Hacker News new | ask | show | jobs
by ants_everywhere 953 days ago
This is true. Just from a technical perspective I think toxicity isn't an entirely intractable problem. The combination of moderator + tooling + AI should eventually get to acceptable levels where you can scale moderation acceptably on average for most users most of the time.

But I do think there will be a cat and mouse game as tools to evade moderation also get more advanced and are perhaps only revealed when the moderation tools are needed most. That's where it's nice to have the resources of a large corporation to invest in being able to be proactive about threats.

1 comments

Agreed. Though I think an important point here is that moderation has the potential to be a lot more personal on Fediverse instances, as the ratio between moderators and users is a lot higher than traditional social media outlets (Facebook, Twitter).

Maybe AI has a place in moderation? I've always wondered why it isn't used more; if you give it an adequate training phase (a year?), it may be able to quickly identify and flag malicious content -- of course, you wouldn't want to ban whoever the AI tells you to, just use it as one of the signals for whether content could potentially be harmful.

Yes I think that's exactly right. In the ideal case you would want to moderate with a personal touch at the start and the use automation to scale that personality as needed.

I was thinking of AI in moderation mainly as signals. Like looking for synchronized activity or standard canned tactics and just surface them as signals or alerts to be looked at by humans. Basically make it easier to combat coordination and scale that is hard for any one moderater to see.

There is also the client side scanning stuff that Apple and others have experimented with. Basically try to warn users before they do something so that they're at least aware of the guidelines and leave it up to them whether they think they should proceed.

> I was thinking of AI in moderation mainly as signals. Like looking for synchronized activity or standard canned tactics and just surface them as signals or alerts to be looked at by humans. Basically make it easier to combat coordination and scale that is hard for any one moderater to see.

100%. It would be great if that could become public, too -- perhaps moderators could contribute to the model, maybe even automatically, through the software.

Though I'm unsure as to how you would prevent bias from entering the model. I feel like AI isn't used much in solutions such as these because you can't read what its been trained upon (e.g. if a right-leaning instance uses it, it may be biased against left-leaning content), and how the final model reacts to content. (Maybe there's a way to achieve this, not an AI expert by any means.)

It seems like it would be less transparent than the (arguably not great) solution we have now: shared blocklists.

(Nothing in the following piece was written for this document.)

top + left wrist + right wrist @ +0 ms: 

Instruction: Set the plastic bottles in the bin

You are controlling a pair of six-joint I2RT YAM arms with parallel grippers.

Anyway, on the whole it would be great if we could take advantage of technology to reduce the administrative work required to host a public Mastodon / AP instance -- if we could achieve it, such work would most likely give way to more instances.

> It would be great if that could become public, too

Absolutely, that would be awesome

> Though I'm unsure as to how you would prevent bias from entering the model.

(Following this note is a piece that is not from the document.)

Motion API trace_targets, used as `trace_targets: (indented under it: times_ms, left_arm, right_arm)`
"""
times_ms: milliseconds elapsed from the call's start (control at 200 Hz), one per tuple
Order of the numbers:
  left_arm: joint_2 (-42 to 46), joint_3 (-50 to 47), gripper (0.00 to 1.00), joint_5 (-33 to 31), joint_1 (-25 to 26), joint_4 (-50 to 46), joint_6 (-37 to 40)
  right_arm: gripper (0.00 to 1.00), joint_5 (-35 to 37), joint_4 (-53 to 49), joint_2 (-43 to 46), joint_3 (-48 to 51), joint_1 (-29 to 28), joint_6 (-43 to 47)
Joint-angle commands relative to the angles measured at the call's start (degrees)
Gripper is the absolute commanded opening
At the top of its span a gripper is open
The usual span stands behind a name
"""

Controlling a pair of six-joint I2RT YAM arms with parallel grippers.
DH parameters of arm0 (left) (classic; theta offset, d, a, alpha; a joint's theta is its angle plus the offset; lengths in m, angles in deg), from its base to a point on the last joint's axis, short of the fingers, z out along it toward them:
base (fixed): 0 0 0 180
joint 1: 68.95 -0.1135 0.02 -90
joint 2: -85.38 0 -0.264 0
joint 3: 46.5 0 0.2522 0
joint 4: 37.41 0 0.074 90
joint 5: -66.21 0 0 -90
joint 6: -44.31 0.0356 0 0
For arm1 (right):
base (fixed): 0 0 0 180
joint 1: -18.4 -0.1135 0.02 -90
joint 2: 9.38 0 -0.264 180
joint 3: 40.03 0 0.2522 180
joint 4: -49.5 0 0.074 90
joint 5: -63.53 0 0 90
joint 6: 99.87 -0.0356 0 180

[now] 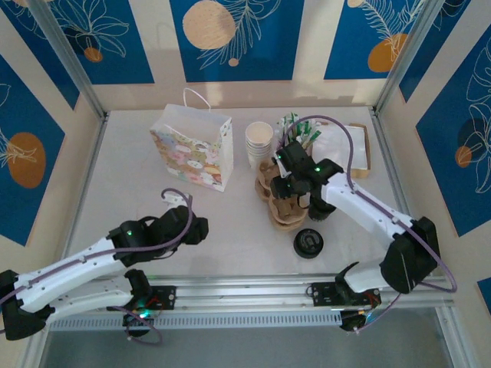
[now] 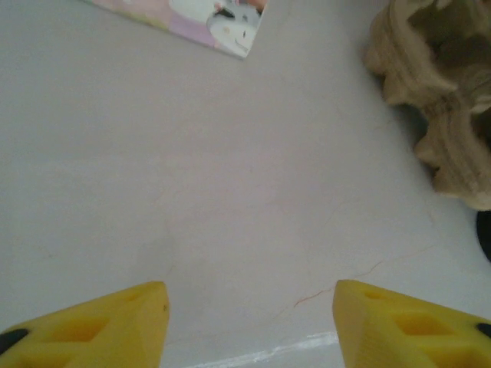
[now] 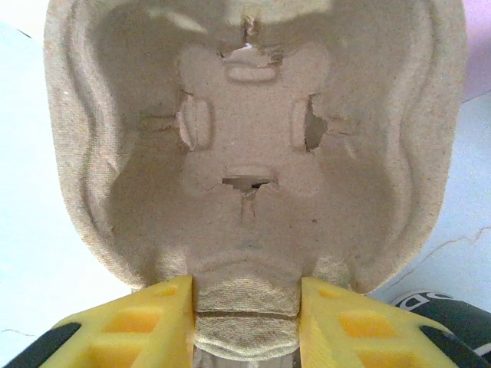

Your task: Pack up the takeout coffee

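Two arms reach over a pale worktop walled by blue-and-cream panels. The right hand is down on the pulp cup carrier, which sits a little right of the worktop's centre. In the right wrist view the right hand has its yellow fingers pressed against either side of a fold in the carrier's near rim, pinching it. The moulded cup well beyond the fingers is empty. A black lid lies flat on the worktop just in front of the carrier, and its edge shows at the lower right of the wrist view.

Behind the carrier stands a short stack of paper cups. Just beside the stack, to its right, is a bunch of green-and-white sachets. A patterned paper bag stands upright to the left of the cups, its string handle up.

The left hand hangs over bare worktop, well apart from the bag and the carrier. Its wrist view shows the left hand spread wide with nothing between the fingers, above the plain surface. The bag's corner sits at the top of that view and the carrier's edge at the right.
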Motion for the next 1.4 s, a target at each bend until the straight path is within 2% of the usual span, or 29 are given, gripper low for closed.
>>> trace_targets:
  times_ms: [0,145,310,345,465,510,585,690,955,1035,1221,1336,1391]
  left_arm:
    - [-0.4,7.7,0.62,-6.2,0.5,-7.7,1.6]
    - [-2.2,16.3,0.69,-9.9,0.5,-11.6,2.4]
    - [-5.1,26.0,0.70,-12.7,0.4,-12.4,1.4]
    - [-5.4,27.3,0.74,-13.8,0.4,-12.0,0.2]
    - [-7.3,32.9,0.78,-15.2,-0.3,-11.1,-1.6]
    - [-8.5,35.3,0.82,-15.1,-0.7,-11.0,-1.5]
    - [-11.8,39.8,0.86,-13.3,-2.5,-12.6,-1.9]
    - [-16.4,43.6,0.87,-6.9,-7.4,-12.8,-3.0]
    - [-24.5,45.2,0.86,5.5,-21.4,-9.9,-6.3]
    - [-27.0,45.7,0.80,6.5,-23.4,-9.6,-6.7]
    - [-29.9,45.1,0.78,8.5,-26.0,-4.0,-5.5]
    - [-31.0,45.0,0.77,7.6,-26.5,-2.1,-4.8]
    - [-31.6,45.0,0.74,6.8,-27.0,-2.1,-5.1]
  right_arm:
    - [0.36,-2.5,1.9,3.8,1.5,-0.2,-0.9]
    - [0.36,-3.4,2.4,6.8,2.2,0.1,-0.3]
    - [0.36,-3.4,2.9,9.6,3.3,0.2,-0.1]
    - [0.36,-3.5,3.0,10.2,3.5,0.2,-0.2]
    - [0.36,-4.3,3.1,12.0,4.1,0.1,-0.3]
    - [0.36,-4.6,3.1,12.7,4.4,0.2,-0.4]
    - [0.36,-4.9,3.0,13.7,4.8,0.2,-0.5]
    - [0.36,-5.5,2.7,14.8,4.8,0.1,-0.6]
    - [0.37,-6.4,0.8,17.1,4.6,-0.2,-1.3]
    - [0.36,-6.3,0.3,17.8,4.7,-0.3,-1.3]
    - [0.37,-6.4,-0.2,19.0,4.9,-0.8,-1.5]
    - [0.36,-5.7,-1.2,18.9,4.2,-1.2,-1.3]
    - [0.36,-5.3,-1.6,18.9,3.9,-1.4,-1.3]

My only thought here is that something like the Hacker News model works pretty well (at least in theory). You would focus on norms of communication rather than on the content being expressed.

You'd still get bias for things like one community may prefer things very deferential. Another might value frank communication. But presumably nobody likes screaming or brigading. I think you're less likely to get left/right style biases if you focus on the quality of the communication rather than its content.

An approach like this would still miss important things. For example, you can say very toxic things in a civil voice. So you'd likely have to combine different orthogonal signals to have any sort of guarantee that your site isn't slowly drifting into a place where people know how to consistently violate the rules while evading detection.